玲子は真澄が眠りに落ちると、真澄から身を離し、玲子もまた微睡んでいった。



 翌、早朝、玲子は真澄を起こし、身支度を整えさせ、本を渡して、部屋に帰した。
何事も無かったかのように、オリエンテーリングの2日目は過ぎ、帰りのバスでは、真澄は熟睡していた。

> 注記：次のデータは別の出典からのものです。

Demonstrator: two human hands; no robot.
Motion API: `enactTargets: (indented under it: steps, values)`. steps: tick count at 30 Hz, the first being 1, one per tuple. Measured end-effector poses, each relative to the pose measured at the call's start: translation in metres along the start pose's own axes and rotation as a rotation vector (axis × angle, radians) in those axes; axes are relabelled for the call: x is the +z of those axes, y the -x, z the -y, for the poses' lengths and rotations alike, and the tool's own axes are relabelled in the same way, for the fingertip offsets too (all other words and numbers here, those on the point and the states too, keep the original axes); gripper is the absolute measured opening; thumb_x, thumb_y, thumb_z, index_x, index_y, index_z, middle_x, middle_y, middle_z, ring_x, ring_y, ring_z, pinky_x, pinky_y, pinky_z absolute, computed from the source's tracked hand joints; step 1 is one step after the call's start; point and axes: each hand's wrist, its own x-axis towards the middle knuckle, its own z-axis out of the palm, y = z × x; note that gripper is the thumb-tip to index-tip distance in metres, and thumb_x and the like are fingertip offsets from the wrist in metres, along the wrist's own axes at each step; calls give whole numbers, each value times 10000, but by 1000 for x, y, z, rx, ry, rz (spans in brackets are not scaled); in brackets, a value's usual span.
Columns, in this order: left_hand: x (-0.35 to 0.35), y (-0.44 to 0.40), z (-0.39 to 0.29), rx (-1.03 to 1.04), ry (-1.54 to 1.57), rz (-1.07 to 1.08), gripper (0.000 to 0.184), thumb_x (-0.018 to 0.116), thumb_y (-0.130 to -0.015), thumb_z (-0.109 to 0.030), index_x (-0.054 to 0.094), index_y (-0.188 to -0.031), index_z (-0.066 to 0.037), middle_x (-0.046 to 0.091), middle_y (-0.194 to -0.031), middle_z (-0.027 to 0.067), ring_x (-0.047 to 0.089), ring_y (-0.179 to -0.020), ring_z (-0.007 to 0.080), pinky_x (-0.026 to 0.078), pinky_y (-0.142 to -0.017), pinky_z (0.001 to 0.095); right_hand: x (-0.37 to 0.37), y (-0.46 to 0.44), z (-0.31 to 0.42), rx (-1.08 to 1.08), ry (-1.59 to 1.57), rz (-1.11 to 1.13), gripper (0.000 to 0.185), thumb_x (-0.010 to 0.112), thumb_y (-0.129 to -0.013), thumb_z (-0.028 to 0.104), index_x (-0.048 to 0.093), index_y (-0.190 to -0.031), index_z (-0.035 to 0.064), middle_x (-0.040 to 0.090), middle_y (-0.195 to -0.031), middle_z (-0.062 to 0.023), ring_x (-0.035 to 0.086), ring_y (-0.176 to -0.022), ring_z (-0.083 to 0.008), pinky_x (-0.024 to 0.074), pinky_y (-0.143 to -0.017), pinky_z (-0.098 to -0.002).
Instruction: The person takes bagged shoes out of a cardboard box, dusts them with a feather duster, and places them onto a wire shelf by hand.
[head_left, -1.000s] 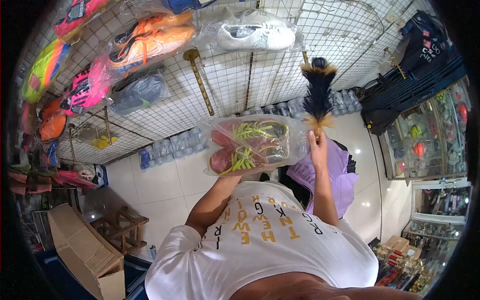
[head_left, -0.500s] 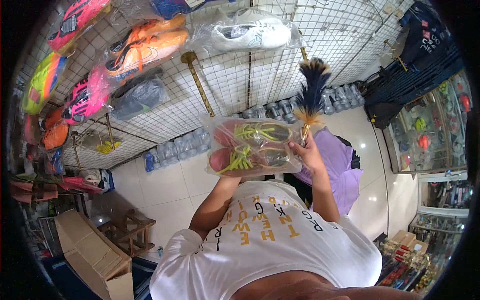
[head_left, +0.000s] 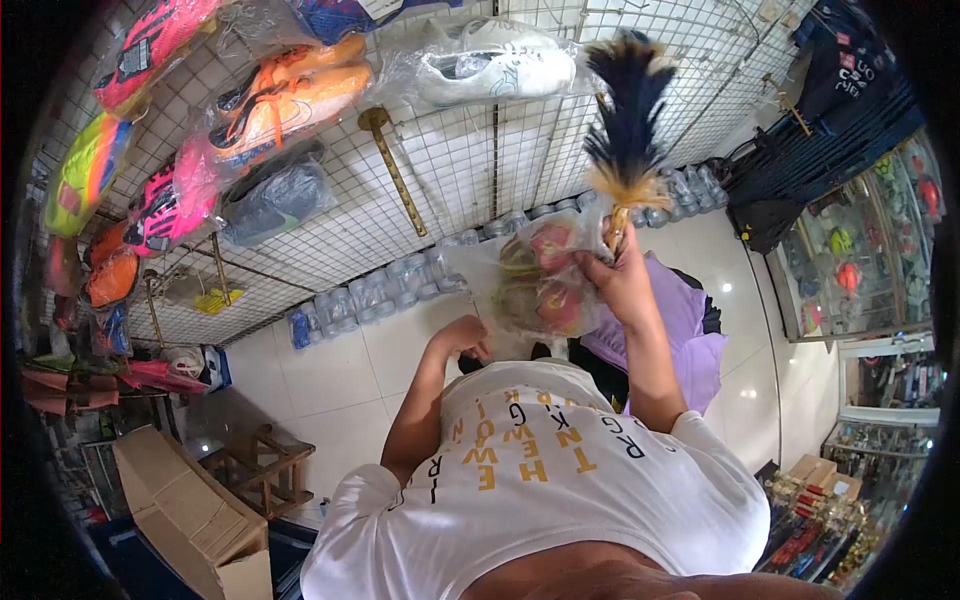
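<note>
Closed around the handle of a feather duster (head_left: 627, 125), the person's right hand (head_left: 620, 275) also has its thumb pressed on the right edge of a bagged pair of shoes (head_left: 550, 275). From where I stand, that pair lies just to the left of this grip, held up in front of the white shirt (head_left: 530, 480), above the floor. Its long axis runs roughly left to right, one shoe far and one near, with the pinkish parts toward the right hand and the greenish parts toward the left. Blur and crinkled plastic hide the finer detail.

Clearly the right hand is the nearer, being in contact. Off the bag's near left corner is the left hand (head_left: 463, 337), apart from the plastic, its fingers loosely curled and nothing visible in them; its palm is turned out of my sight. So the pair sits between the two hands, borne on the right side only. The duster's dark plume points away toward the wire grid wall (head_left: 460, 150), where bagged white shoes (head_left: 500, 72) hang. Right of the bag, beyond the forearm, is a purple garment (head_left: 675, 325).
</note>
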Motion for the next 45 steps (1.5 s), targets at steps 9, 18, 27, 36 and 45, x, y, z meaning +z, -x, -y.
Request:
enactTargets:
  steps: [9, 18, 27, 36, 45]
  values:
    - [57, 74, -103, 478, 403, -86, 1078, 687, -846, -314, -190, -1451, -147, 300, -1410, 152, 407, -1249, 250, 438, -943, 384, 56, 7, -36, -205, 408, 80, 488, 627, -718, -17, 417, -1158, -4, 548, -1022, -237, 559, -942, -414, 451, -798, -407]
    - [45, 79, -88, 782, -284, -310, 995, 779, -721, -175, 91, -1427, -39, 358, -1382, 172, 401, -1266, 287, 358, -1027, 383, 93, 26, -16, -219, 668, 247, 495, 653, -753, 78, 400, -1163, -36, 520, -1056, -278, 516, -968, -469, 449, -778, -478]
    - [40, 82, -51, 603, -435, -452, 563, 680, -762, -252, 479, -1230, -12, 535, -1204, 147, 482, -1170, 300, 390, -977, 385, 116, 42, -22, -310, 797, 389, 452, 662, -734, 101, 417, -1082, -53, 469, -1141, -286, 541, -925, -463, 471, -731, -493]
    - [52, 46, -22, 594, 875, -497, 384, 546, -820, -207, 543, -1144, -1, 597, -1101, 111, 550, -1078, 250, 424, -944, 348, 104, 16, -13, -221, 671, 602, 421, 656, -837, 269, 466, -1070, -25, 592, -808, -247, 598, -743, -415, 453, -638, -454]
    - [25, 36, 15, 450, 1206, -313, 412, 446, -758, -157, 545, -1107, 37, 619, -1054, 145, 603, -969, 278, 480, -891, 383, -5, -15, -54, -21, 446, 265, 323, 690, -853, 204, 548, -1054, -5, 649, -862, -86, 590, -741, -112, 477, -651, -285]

 夕刻、バスは高等部校舎に到着し、バスを降りた生徒たちのひと群れは、玲子に握手を求めていた。
なにくわぬ風情で、真澄もその群れに加わった。
「先生、さようなら。」
「先生、お元気で。」
真澄の順番が来ると、玲子と真澄は、一際意味深い、強い視線を束の間の一瞬、交わした。
「先生、どうかお元気で。」
「ありがとう。あなたもね。いい社長さんになってね。」
「はい。…さようなら。」
「さよなら。」
真澄は後ろ髪を引かれる思いを意志で振り切って、踵を返した。
“さようなら、僕の、ひと……”

朝倉が、車で迎えに出ていた。
「真澄さま、合宿は楽しゅうございましたか。」
「ああ。行って良かったよ。」

真澄は帰りの車の中で、玲子から譲り受けたリルケ詩集をひもといた。
栞のはさんであったページを開く。
そのページには、次のように記されていた。


これが私の戦いだ
憧憬に身を清め 日々を貫き進むことが。
それから強くしっかり幾千の根をはって
生に深く喰い入ることが。
そして苦しみを通して成熟し、
はるかに生から立ちいでることが。
はるかに時間から立ちいでることが。


自分に打ち克つことなど究極のことではない
どんなに苦しいこと 腹の立つことにも
最後には私たちを包んでくれるあの穏やかもの
優しいものを感じとるような
そういう中心から静かに愛することこそ
究極のことなのだ


真澄は、玲子の鈴をころがしたような美しい声が、ひとりそれを朗々と朗読するのを耳にしたような気がした。

――覚えていて。いつか出会うわ。生涯、魂を分かち合う、ただ一人の女性に。――



 玲子との出会いと別れによって、真澄のゆれる早春の少年期は終わりを告げた。
そして、真澄は、いまだ知らない。自分が果たして誰と出会うのかを。